What about this guy who made “‘l gran rifiuto” (the grand refusal”)? Centuries of scholars and readers have not come to a satisfactory answer for who he is. (I lean toward Pontius Pilate but I’m not convinced). Could this also be a dramatized moment when the pilgrim’s will fails and he doesn’t do what he needs to do? Or is this the poet’s failure? (Am I really going to write a poem that puts known figures in hell, even popes?) Is the poet not yet up to the task of naming names? Or is this a moment when the poet behind the scenes is dramatizing a weird refusal in his pilgrim, as if his pilgrim has been infected by this antechamber of hell?
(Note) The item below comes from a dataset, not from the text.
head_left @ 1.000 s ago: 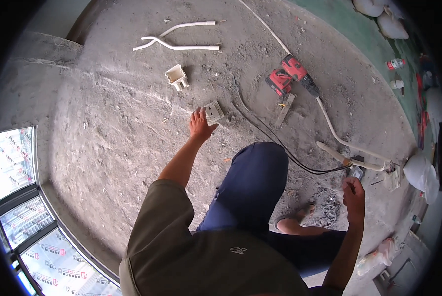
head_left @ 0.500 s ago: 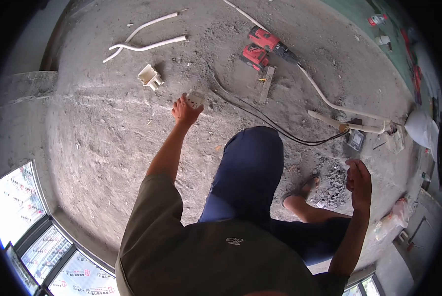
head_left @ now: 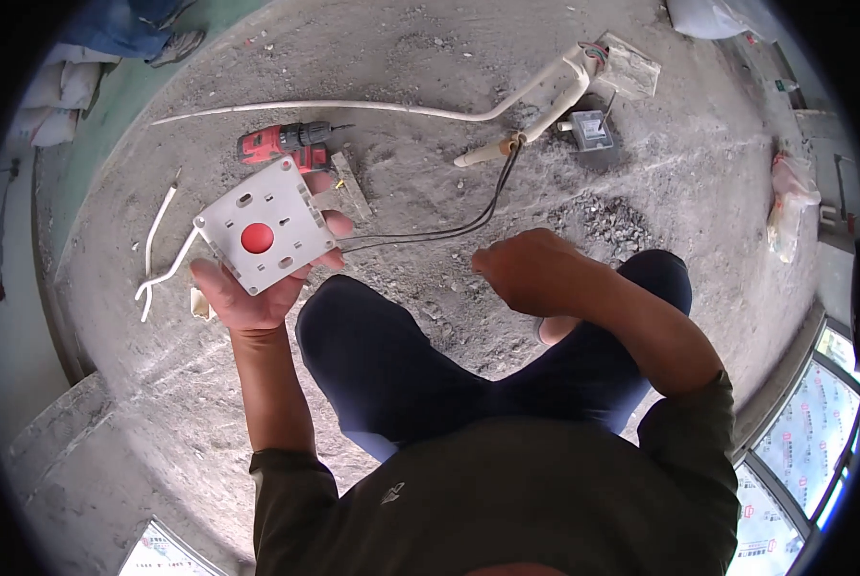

Finally, the curious question of life and death. First, we have line 46: “Questi non hanno speranza di morte” (literally, “These no have hope of death”). Then we get the other side of the equation at line 64: “Questi sciaurate, che mai non fur vivi . . .” (literally, “These low-lifes, who nevertheless not were alive . . .”). It’s almost as if Dante has doubled down, first saying they’re not dead, then saying, well, they were never alive either. Do you need a functioning will to be alive? That can’t be true, can it? Later on, in PURGATORIO XXV, we’ll find out that plants are not only alive but also have souls! However, Dante the poet may not have things worked out quite that far at this point in the poem. Is our world filled who are not really alive?
One journaling prompt:
Have you ever hesitated so much or were so afraid that you reached a spot where you just refused to make up your mind? What happened? Were you eventually forced to make up your mind? Or is not making up your mind an on-going “decision” for you?